A diplomat-turned-politician whose erudite English vocabulary and sharp wit make him a unique and formidable voice in Indian public life.
Shashi Tharoor's trajectory has woven through the highest echelons of international diplomacy and the gritty arena of Indian politics. After a nearly three-decade career at the United Nations, where he rose to become Under-Secretary-General and made a serious bid for the top job, he pivoted to serve as a Member of Parliament from Thiruvananthapuram. More than his official roles, Tharoor has carved a space as a public intellectual who commands global attention, using his prolific writing and oratory to dissect colonialism, champion liberal values, and engage in spirited cultural debates. His presence bridges the worlds of policy and literature, making complex historical and political arguments accessible and compelling to a vast audience.
1946–1964
The largest generation in history at the time. Shaped by postwar prosperity, the Vietnam War, the sexual revolution, and Watergate.
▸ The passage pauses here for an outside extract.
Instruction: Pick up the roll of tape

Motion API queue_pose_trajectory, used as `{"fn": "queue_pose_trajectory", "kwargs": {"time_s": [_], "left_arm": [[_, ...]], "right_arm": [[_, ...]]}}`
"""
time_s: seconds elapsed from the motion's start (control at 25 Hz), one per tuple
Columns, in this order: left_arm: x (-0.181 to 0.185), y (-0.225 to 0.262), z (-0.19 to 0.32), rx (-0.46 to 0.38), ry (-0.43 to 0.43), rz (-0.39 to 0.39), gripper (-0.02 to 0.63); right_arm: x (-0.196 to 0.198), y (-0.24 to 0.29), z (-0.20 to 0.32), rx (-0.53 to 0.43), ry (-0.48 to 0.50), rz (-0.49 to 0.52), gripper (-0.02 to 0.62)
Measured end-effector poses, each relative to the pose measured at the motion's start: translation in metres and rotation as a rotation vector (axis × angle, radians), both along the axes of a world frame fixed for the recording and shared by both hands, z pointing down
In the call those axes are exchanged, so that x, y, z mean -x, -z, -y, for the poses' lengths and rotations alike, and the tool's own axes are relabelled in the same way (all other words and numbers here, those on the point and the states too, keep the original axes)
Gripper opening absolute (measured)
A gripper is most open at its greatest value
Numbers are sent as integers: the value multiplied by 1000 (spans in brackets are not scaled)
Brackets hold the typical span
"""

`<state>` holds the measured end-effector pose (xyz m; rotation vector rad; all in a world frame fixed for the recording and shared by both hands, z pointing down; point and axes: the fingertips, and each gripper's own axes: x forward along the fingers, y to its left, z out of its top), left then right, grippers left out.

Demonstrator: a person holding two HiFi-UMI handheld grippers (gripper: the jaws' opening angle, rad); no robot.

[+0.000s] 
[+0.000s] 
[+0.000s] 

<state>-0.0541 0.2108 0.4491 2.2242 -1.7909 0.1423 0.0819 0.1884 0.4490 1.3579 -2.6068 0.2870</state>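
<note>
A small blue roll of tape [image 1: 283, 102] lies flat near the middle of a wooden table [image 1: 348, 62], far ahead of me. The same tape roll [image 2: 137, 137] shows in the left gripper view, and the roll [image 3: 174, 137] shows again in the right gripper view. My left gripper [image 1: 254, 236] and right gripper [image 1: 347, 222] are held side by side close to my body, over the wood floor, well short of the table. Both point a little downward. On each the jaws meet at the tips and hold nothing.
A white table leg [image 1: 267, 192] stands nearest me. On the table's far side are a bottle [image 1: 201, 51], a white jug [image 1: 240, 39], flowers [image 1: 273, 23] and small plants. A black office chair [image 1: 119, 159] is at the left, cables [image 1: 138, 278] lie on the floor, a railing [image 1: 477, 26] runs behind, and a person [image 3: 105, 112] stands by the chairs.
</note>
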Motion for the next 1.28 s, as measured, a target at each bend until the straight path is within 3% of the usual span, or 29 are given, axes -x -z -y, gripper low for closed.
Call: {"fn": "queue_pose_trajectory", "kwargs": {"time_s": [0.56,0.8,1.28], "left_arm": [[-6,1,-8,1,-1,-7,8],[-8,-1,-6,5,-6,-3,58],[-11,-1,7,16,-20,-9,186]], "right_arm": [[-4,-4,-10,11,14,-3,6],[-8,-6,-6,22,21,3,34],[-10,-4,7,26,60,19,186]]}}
They questioned every institution their parents built — then ran them.
Shashi was born in 1956, placing them squarely in the Baby Boomers. The events that shaped this generation — postwar prosperity, civil rights, Vietnam, and the counterculture — shaped the world they entered and the choices available to them.
The biggest hits of 1956
#1 Movie
The Ten Commandments
Best Picture
Around the World in 80 Days
#1 TV Show
I Love Lucy
The world at every milestone
Elvis Presley appears on The Ed Sullivan Show
Yuri Gagarin becomes the first human in space
Apollo 11: humans walk on the Moon; Woodstock festival
Watergate break-in; last Apollo Moon mission
Nixon resigns the presidency
Star Wars premieres; Elvis dies
Challenger disaster; Chernobyl nuclear meltdown
Dolly the sheep cloned
Twitter launches; Pluto reclassified as dwarf planet
Donald Trump elected president; Brexit vote
His use of complex English words in Parliament once prompted the creation of the hashtag #Tharoorisms.
He worked for the UN High Commissioner for Refugees during the 1979 Vietnamese boat people crisis.
He holds a PhD from the Fletcher School of Law and Diplomacy at Tufts University.
He was the first Indian to apply for the post of UN Secretary-General.
“The problem with the English language is that it has so many words and so many nuances that you can spend a lifetime learning it and still not know it.”